Gold and Silver Prices Soar to Record Highs: Geopolitical Tensions Drive Precious Metals Rally and Domestic Jewelry to 1429 Yuan

5 mins read
January 12, 2026

Summary of Key Market Developments

– Gold and silver prices have surged to record highs, driven by escalating geopolitical tensions in the Middle East and Latin America, alongside market volatility.
– Domestic Chinese gold jewelry prices have exceeded 1400 yuan per gram, with major brands like Chow Sang Sang (周生生) and Lao Miao (老庙) reaching 1429 yuan per gram, reflecting robust demand and international price movements.
– Financial institutions, including Industrial and Commercial Bank of China (ICBC) and Bank of China, are issuing risk warnings and adjusting investment thresholds to manage increased market risks from this precious metals rally.
– Experts from Goldman Sachs highlight higher volatility for silver compared to gold, predicting continued upside but cautioning about short-term pressures from index rebalancing and margin hikes.
– Investors are advised to monitor geopolitical developments, diversify portfolios, and heed bank advisories to navigate the uncertain precious metals landscape in 2026.

The Unprecedented Surge in Precious Metals

The financial markets are witnessing a historic gold and silver price surge, with prices reaching all-time highs as geopolitical uncertainties intensify. On January 11, gold futures on the New York Commodity Exchange (COMEX) broke records, briefly surpassing $4,612 per ounce. The following day, spot gold continued its rally, piercing the $4,600 level for the first time before settling at $4,581.547 per ounce. Simultaneously, silver prices exploded, with London spot silver climbing above $84 per ounce, a gain of over 5.5%, and setting a new historical peak. This dual rally underscores a broad-based shift towards safe-haven assets amid global instability, directly impacting Chinese markets where domestic gold jewelry prices have skyrocketed to 1429 yuan per gram. For international investors, understanding this gold and silver price surge is critical for navigating portfolio risks and opportunities in 2026.

Geopolitical Tensions Fueling the Rally

The primary driver behind the current gold and silver price surge is escalating geopolitical friction, particularly involving the United States, Iran, Venezuela, and Cuba. Reports from Axios indicate that the U.S. administration is considering multiple interventionist options against Iran, including deploying carrier strike groups and launching cyber attacks. Such actions heighten market fears of conflict, boosting demand for precious metals as traditional hedges. Additionally, U.S. threats towards Cuba and Venezuela, citing control over Venezuelan oil, have accelerated global “de-dollarization” trends. Observers argue that these geopolitical maneuvers are pushing nations to diversify away from the U.S. dollar, thereby strengthening support for gold and silver. The market reaction has been swift, with investors flocking to precious metals to mitigate risks from potential military escalations or economic sanctions.

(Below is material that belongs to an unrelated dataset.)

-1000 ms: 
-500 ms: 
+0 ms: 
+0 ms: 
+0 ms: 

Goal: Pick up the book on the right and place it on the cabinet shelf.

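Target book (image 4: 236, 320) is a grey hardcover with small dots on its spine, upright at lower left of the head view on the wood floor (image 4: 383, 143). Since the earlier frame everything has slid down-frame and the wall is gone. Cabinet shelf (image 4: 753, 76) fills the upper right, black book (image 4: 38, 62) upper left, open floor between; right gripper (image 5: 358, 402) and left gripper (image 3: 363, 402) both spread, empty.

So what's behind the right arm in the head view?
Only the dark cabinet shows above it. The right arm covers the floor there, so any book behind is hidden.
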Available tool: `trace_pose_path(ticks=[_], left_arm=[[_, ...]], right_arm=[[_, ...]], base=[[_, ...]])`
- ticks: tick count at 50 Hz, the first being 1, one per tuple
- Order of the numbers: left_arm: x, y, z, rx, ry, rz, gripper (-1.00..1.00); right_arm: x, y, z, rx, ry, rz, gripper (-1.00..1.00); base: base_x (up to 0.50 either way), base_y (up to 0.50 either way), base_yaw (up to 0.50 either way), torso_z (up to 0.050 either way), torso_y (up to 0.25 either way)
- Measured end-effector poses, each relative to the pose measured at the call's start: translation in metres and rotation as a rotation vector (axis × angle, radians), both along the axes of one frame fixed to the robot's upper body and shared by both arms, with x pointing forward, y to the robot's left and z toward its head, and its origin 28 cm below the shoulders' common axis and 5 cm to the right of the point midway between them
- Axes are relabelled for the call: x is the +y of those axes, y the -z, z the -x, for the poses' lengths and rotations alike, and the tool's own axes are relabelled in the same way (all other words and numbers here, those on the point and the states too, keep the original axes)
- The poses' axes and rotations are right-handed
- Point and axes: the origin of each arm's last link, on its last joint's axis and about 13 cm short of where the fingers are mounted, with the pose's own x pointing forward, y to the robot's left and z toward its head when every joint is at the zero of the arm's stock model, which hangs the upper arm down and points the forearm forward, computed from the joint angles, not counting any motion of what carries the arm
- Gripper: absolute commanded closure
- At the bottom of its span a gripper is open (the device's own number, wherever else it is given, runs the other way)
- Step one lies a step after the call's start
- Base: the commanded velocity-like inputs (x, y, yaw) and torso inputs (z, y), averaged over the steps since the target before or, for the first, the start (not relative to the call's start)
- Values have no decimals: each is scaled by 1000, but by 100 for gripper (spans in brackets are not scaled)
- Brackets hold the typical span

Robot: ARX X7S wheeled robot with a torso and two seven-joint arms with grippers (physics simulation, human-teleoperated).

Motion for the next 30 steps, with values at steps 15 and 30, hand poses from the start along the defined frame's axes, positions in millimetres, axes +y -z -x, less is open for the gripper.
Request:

U.S.-Iran Relations and Market Volatility

Recent statements from U.S. officials suggest a hardening stance against Iran, with discussions on supporting protests and possible military strikes. This uncertainty has injected volatility into commodity markets, as seen in the sharp intraday movements for gold and silver. The geopolitical premium embedded in prices is likely to persist as diplomatic tensions evolve. For instance, despite talks of nuclear negotiations, the threat of abrupt policy shifts keeps traders on edge, contributing to the sustained gold and silver price surge. Investors should watch for updates from U.S. diplomatic channels, as any de-escalation could temporarily pressure prices, while further provocations may drive another leg higher.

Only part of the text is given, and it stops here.